California Consumer Privacy Act (CCPA)
Though of course not a U.S. piece of legislation, GDPR is nevertheless a critical one to conform to if, as a U.S. company, you transact with the EU or the UK.
- The right to know about the personal information a business collects about them and how it is used and shared;
- The right to delete personal information collected from them (with some exceptions);
- The right to opt-out of the sale of their personal information; and
- The right to non-discrimination for exercising their CCPA rights.
Virginia’s Consumer Data Protection Act (CDPA)
Virginia’s Consumer Data Protection Act (CDPA) was passed on March 2, 2021. It grants Virginia consumers rights over their data and requires companies covered by the law to comply with rules on the data they collect, how it’s treated and protected and with whom it’s shared.
The law contains some similarities to the EU General Data Protection Regulation’s provisions and the California Consumer Privacy Act. It applies to entities that do business in Virginia or sell products and services targeted to Virginia residents.
Colorado Privacy Act (CPA)
In June 2021, Colorado became the third U.S. state to pass a privacy law. The Colorado Privacy Act grants Colorado residents rights over their data and places obligations on data controllers and processors. It contains some similarities to California’s two privacy laws, the California Consumer Privacy Act (CCPA) and the California Privacy Rights Act (CPRA), as well as Virginia’s recently passed Consumer Data Protection Act (CDPA). It even borrows some terms and ideas from the EU’s General Data Protection Regulation.
While there are similarities, such as the opt-in requirement to obtain consent from consumers before collecting sensitive data, and the adoption of some privacy-by-design principles, the significant differences are in the details.
The CPA applies to businesses that collect personal data from 100,000 Colorado residents or collect data from 25,000 Colorado residents and derive a portion of revenue from the sale of that data.

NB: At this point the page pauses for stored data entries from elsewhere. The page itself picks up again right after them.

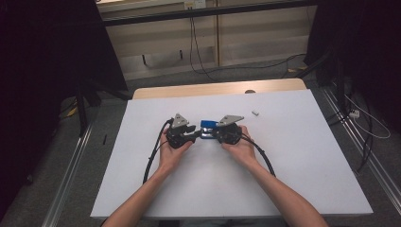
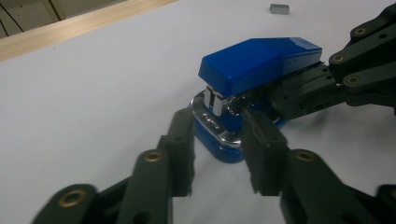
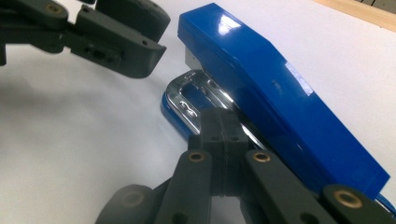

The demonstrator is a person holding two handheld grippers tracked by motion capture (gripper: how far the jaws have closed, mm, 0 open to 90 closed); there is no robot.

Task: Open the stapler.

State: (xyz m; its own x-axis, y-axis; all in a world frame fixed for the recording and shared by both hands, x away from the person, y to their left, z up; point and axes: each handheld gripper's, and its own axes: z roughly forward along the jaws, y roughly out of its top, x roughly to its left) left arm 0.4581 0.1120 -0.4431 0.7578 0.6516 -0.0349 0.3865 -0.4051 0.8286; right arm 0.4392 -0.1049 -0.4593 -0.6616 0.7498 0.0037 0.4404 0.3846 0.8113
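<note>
A blue stapler [image 1: 208, 124] with a chrome rail lies on the white table [image 1: 283, 179], between my two grippers. In the left gripper view its front end [image 2: 224, 135] sits between the two black fingers [image 2: 180, 140], which lie against both sides of the base; my left gripper [image 2: 219, 135] is shut on it. My right gripper [image 3: 223, 126] comes from the other side, jaws pressed together. Its tips are tucked into the gap under the stapler's blue lid [image 3: 280, 93], on the chrome rail. Both hands rest on the table in the high view.
A small grey-white block [image 1: 255, 113] lies on the table behind and to the right of the stapler. A wooden strip [image 1: 213, 89] runs along the far edge. Black cables [image 1: 151, 161] trail from the grippers toward the near edge.
</note>
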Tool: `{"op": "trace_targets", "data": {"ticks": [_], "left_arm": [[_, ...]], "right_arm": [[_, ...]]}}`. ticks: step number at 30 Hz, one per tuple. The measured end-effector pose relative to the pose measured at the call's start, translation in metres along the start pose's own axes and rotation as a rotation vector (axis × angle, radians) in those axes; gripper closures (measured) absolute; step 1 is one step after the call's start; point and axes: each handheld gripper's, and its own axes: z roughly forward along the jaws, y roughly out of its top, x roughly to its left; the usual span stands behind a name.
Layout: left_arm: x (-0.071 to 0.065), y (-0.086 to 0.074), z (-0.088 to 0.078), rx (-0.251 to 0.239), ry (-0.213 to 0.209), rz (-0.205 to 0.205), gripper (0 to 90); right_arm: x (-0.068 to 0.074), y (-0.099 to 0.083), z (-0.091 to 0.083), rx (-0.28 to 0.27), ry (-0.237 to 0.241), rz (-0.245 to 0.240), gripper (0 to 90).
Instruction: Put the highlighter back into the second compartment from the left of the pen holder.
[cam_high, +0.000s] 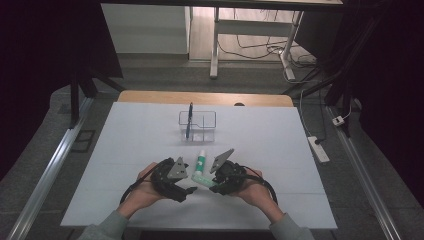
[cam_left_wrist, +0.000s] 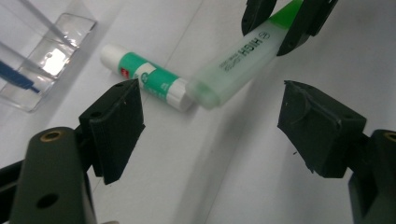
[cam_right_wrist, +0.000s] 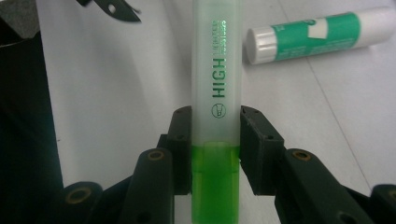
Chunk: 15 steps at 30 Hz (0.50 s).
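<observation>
Left gripper (cam_high: 186, 191) sits low at the near edge of the table (cam_high: 125, 150), jaws spread wide with nothing between them, aimed toward the capped end of the highlighter (cam_high: 201, 178), so it looks set to take the cap or the free end while the other hand holds the body. In the left gripper view the highlighter (cam_left_wrist: 238, 65) hangs tilted just ahead of the open jaws, its clear cap end nearest, not touched by them. Just beyond it a glue stick (cam_high: 201, 160) lies flat on the table, green and white, near the highlighter tip but apart from both grippers, likely waiting its turn. Right gripper (cam_high: 212, 188) is clamped on the highlighter (cam_right_wrist: 216, 116) near where cap meets green body, pads pressing both sides, holding it off the surface and pointed at the left gripper, which reads as presenting it for a handover or cap pull. Farther back, mid table, a clear plastic organizer (cam_high: 197, 126) stands with several compartments; a dark blue pen (cam_high: 189, 120) leans upright in its left part, other compartments look empty, though the clear walls make that hard to tell.
</observation>
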Motion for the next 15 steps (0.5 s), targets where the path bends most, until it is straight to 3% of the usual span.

The CPA is scheduled to come into effect on July 1, 2023.
New York SHIELD Act
In July 2019, New York passed the Stop Hacks and Improve Electronic Data Security (SHIELD) Act. This law amends New York’s existing data breach notification law and creates more data security requirements for companies that collect information on New York residents. As of March 2020, the law is fully enforceable. This law broadens the scope of consumer privacy and provides better protection for New York residents from data breaches of their personal information.
Importance of privacy policies
With the implementation of data privacy legislation continuing to sweep through countries globally, a list which now increasingly includes the U.S., awareness of the key tenets of the laws that relate to your organisation’s business practices are essential. Once you know how you are expected to protect consumer data, you can build a strategy around your people, processes and technology that ensures you comply with prevailing data privacy laws. In so doing, you are safeguarding your customers against theft, loss, or misuse of their personal information, and also protecting your organisation from the risk of hefty penalties for non-compliance.